### Aim of the task
The word "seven" may appear in some lines of the data; copy every such line.

### Exercise data
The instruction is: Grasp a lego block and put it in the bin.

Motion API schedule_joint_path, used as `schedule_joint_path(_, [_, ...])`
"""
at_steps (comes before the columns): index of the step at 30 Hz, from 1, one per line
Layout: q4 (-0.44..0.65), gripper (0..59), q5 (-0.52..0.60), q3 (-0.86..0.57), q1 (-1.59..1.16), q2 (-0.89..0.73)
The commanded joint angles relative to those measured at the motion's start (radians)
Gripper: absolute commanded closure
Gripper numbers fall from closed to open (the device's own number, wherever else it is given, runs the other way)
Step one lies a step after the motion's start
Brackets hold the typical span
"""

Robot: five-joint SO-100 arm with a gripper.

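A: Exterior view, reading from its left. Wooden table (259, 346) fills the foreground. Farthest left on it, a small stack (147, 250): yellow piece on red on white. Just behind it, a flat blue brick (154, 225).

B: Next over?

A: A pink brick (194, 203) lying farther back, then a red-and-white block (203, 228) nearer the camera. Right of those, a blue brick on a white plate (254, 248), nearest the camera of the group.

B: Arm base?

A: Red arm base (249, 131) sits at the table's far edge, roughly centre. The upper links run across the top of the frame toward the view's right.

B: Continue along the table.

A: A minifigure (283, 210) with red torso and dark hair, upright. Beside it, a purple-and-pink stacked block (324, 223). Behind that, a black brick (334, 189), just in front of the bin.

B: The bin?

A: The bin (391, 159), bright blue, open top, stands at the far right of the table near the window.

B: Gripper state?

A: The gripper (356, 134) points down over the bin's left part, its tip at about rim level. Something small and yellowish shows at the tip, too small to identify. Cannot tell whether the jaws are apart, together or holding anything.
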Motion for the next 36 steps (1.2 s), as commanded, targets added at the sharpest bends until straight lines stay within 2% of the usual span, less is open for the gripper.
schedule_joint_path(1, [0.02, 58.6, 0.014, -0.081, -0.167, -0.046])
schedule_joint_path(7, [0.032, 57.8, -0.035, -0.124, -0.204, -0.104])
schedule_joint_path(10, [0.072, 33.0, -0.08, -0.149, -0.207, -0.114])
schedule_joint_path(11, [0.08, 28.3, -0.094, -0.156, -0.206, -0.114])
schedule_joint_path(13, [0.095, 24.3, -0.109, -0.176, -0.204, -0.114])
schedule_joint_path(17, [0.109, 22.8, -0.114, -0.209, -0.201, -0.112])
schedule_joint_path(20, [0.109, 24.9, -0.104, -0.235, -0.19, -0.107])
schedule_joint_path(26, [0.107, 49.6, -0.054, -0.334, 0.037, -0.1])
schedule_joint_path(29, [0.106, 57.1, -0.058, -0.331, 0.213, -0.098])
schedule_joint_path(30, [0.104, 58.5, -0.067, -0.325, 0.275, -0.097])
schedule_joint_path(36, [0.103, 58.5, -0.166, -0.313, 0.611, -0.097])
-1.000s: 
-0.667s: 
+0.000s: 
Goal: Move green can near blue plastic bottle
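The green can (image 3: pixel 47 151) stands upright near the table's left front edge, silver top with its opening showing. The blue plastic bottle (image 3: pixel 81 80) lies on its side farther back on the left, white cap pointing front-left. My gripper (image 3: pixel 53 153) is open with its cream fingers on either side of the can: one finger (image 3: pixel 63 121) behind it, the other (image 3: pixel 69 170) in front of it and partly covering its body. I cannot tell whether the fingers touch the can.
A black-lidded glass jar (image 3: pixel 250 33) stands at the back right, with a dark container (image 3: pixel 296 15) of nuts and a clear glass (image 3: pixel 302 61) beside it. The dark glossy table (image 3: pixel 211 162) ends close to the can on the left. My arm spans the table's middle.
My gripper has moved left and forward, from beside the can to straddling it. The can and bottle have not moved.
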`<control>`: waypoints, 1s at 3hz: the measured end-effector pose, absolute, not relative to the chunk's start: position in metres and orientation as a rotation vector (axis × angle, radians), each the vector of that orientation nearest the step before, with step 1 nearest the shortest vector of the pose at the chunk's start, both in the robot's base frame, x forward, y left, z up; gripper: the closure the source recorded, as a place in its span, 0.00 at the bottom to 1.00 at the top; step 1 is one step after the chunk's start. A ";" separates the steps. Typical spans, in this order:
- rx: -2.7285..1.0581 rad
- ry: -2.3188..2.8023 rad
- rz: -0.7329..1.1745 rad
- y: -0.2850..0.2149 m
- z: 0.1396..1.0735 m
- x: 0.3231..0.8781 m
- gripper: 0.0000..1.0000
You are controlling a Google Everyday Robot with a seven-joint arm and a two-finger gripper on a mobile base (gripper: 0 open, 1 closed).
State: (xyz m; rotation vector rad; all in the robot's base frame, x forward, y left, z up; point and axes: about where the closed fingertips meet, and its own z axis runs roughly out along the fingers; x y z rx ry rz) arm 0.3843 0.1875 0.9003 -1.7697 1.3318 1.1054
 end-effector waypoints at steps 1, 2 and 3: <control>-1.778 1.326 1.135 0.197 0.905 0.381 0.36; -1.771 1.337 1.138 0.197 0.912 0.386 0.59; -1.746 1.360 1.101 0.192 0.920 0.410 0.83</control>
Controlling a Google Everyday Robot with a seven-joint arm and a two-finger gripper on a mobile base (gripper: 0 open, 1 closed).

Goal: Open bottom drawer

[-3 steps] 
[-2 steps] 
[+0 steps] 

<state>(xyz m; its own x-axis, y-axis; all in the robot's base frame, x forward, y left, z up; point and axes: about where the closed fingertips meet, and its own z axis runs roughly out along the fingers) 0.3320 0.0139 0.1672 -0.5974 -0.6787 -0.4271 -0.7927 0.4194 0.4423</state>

### Task response
You are controlling a Google Everyday Robot with a seven-joint arm and a two-finger gripper on a mobile base (gripper: 0 open, 1 closed).
Controlling a Google Everyday Robot with a seven-joint arm and a two-finger gripper on a mobile base (gripper: 0 open, 1 closed).

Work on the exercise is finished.